-- ABOUT THIS TASK --
Where a line contains the word "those", copy that line from the records below.

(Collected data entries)
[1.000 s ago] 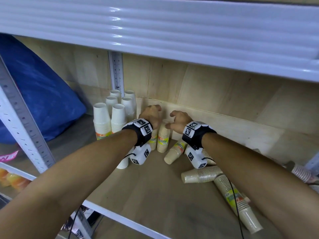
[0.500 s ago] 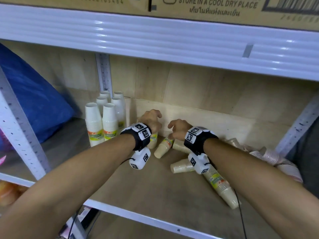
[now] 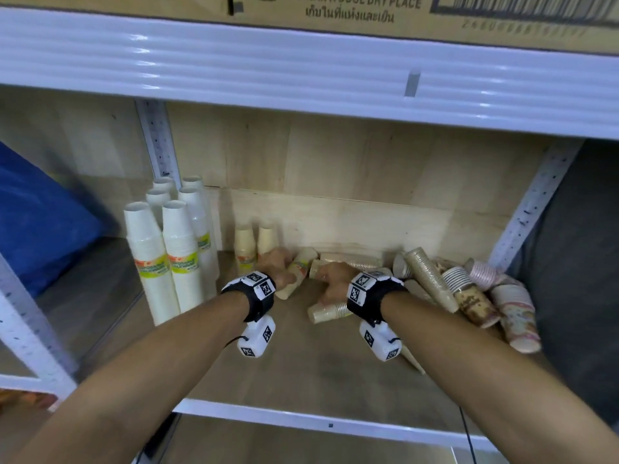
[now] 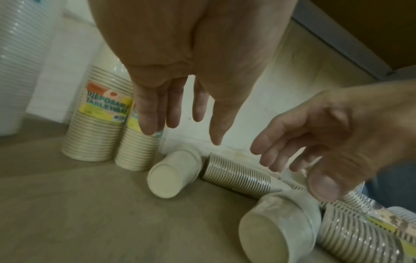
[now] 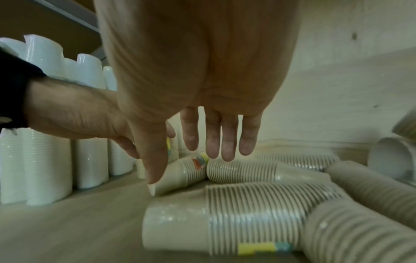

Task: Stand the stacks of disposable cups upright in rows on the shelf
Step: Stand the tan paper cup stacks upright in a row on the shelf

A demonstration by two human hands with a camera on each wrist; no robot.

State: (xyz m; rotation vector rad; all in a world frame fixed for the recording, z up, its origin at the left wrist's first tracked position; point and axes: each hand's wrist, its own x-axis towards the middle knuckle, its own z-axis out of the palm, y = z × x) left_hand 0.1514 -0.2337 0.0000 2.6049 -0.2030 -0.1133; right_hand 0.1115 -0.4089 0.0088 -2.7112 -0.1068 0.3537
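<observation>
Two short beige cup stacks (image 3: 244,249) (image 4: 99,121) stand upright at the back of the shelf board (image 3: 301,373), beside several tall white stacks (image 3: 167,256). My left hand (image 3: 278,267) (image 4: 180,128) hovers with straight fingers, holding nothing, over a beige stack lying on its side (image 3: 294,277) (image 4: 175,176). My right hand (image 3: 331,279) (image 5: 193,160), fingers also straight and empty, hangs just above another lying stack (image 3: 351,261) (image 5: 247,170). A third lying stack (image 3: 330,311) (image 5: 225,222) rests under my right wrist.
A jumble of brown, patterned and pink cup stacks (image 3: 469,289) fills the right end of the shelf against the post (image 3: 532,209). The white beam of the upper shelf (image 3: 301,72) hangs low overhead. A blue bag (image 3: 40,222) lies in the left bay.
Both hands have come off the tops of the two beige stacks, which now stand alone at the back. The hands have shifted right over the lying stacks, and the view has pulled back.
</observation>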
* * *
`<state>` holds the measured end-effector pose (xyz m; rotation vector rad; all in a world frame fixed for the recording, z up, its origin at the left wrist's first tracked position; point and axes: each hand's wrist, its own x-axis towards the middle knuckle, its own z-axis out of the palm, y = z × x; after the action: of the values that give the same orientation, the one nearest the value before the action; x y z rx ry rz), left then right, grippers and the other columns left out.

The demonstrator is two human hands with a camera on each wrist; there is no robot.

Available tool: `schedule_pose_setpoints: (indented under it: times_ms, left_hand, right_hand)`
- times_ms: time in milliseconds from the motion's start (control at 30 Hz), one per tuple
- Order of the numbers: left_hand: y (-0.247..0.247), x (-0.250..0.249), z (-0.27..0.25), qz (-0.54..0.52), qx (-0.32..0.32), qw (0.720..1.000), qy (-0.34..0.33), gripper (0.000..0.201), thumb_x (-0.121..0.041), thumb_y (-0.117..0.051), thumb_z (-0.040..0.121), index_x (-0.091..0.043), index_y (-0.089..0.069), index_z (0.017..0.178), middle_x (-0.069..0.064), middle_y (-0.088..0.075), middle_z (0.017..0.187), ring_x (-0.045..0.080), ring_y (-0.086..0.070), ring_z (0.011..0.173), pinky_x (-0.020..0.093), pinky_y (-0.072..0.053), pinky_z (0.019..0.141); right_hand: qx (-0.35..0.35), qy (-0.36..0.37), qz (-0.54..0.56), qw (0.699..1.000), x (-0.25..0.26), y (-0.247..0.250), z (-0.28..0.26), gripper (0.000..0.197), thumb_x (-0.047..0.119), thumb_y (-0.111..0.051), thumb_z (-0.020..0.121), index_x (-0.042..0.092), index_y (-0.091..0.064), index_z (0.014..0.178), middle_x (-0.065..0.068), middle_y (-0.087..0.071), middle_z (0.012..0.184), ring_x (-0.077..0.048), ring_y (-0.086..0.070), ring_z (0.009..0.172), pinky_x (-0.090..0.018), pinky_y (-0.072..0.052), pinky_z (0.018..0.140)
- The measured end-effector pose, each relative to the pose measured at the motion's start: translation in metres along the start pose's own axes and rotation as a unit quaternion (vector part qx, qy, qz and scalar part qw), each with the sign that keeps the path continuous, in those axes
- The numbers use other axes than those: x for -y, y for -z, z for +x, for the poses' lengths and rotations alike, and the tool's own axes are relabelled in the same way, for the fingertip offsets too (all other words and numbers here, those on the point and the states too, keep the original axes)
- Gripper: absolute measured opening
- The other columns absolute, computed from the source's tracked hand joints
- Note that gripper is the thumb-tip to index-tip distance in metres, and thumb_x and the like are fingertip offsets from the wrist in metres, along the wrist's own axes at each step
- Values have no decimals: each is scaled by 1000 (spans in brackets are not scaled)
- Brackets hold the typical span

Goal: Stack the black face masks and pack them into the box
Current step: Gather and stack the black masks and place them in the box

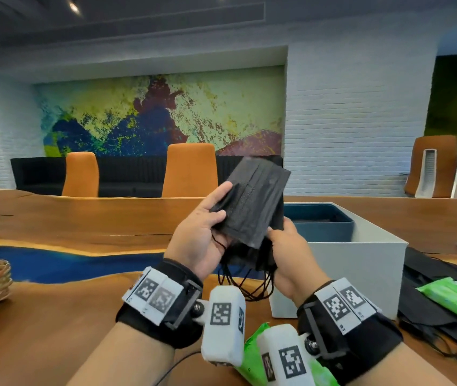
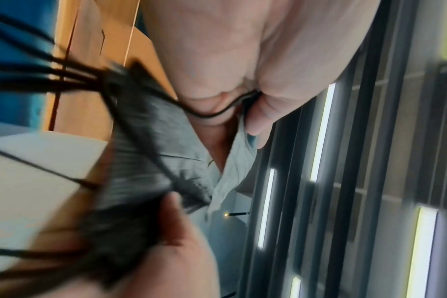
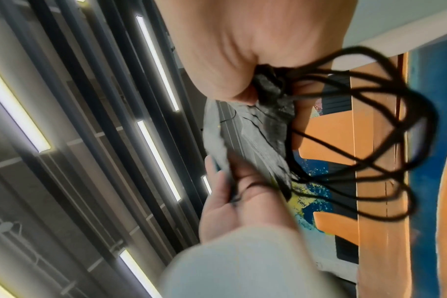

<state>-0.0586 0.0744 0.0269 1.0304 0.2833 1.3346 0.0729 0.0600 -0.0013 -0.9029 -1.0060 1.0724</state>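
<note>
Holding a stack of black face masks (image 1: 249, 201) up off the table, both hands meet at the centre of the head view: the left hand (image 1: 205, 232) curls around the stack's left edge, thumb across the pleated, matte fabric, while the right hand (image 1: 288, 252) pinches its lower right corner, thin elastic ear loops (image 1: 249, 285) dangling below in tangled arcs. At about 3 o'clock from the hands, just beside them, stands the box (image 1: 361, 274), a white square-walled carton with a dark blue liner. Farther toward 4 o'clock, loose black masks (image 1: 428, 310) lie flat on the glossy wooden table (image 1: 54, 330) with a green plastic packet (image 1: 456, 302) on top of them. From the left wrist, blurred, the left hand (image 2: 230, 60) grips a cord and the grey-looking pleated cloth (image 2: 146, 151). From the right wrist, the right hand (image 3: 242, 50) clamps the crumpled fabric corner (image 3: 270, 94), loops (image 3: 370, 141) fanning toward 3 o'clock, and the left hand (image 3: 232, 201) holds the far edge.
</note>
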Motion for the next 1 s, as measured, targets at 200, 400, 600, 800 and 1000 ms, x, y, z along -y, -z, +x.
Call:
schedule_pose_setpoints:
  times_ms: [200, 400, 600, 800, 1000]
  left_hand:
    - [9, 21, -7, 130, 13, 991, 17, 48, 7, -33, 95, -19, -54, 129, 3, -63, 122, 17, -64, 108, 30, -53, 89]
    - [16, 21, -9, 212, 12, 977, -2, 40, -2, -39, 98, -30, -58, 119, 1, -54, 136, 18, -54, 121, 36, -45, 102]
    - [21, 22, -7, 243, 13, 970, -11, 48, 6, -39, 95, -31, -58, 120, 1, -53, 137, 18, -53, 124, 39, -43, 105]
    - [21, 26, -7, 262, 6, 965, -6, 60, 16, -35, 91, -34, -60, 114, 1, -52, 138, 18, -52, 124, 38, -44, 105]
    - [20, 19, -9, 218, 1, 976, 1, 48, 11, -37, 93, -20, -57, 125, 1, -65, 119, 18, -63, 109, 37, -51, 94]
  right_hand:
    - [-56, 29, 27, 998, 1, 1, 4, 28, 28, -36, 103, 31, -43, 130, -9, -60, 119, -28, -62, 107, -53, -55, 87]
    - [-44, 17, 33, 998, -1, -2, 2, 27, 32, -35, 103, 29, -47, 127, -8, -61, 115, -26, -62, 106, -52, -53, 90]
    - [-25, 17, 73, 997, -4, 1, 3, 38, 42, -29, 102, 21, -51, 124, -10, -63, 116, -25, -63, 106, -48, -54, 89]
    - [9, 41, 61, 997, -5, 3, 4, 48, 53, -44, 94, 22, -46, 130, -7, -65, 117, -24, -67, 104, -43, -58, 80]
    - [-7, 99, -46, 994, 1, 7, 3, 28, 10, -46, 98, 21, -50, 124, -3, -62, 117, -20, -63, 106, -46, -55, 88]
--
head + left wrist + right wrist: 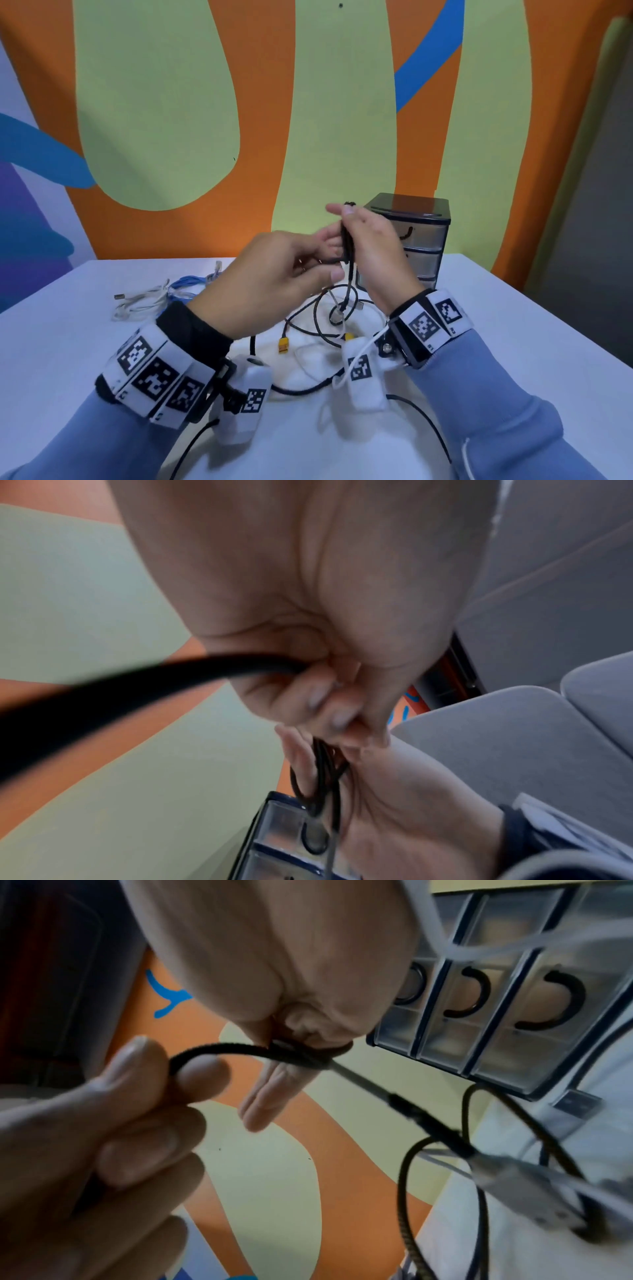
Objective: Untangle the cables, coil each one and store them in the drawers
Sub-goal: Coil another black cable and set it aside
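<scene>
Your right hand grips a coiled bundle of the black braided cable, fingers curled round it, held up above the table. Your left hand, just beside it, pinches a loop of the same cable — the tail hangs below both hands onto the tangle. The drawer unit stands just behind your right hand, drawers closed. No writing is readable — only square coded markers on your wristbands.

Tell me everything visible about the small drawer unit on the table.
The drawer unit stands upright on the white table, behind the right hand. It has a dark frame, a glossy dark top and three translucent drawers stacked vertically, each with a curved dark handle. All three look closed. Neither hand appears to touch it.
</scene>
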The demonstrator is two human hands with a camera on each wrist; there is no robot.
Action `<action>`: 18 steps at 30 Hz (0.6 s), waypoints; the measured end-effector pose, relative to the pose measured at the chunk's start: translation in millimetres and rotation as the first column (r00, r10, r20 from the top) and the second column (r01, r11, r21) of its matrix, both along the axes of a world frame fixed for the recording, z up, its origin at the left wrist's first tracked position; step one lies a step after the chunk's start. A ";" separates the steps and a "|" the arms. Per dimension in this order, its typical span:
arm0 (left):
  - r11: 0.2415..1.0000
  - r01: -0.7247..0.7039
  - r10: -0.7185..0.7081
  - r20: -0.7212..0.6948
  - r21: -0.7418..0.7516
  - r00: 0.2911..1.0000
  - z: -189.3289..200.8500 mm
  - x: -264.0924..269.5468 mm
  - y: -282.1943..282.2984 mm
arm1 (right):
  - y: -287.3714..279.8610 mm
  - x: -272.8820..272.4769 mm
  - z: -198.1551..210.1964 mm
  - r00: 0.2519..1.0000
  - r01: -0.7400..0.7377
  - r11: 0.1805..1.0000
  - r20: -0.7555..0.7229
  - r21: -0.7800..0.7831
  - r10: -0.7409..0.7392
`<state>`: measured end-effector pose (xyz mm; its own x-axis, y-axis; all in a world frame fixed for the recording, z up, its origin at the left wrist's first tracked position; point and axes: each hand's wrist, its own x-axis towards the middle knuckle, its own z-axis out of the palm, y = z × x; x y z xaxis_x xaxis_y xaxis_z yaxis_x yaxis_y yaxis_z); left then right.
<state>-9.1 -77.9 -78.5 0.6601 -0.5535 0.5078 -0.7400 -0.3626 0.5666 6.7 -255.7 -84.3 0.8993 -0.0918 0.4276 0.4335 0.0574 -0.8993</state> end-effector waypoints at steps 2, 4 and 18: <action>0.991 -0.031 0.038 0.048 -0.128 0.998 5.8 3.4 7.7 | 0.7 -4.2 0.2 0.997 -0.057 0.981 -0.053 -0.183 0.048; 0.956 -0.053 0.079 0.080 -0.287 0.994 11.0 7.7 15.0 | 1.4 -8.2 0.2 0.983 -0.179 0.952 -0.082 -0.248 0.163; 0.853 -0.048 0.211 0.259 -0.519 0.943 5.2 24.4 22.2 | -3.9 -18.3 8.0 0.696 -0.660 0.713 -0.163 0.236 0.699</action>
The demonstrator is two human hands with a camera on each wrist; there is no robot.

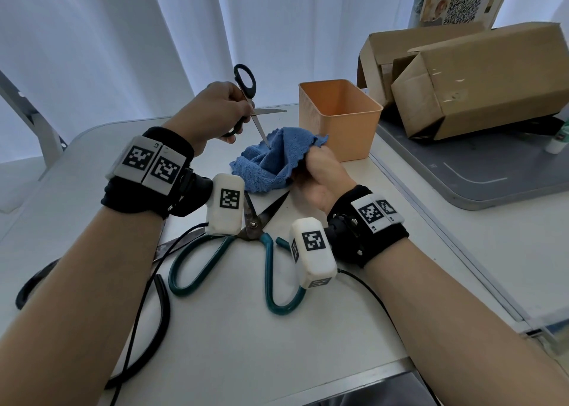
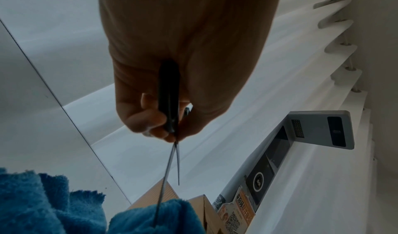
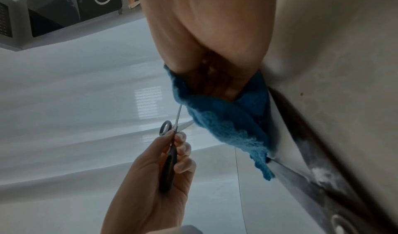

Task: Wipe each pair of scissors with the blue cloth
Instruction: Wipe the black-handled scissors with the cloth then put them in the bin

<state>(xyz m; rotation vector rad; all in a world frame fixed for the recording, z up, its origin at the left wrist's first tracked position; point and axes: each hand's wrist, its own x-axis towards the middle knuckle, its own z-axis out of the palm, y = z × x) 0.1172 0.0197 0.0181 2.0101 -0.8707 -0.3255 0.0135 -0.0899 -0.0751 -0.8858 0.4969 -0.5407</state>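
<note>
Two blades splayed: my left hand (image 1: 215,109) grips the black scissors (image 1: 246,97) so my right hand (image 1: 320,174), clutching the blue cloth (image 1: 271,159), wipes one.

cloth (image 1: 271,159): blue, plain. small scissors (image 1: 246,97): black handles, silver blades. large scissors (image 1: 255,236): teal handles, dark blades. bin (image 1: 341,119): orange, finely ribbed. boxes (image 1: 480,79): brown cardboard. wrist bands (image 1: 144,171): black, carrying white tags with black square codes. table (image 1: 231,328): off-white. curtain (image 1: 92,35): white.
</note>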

-- YOUR SOLUTION --
- The measured end-effector pose, each relative to the pose measured at the motion's start: translation in metres along the start pose's own axes and rotation as a unit quaternion (vector part qx, qy, qz and scalar part qw), each with the sign that keeps the path continuous, in those axes
- The numbers use other axes than those: x for -y, y for -z, z for +x, for the poses' lengths and rotations alike, and the tool's own axes are relabelled in the same way, for the fingertip offsets too (all other words and numbers here, those on the point and the states too, keep the original axes)

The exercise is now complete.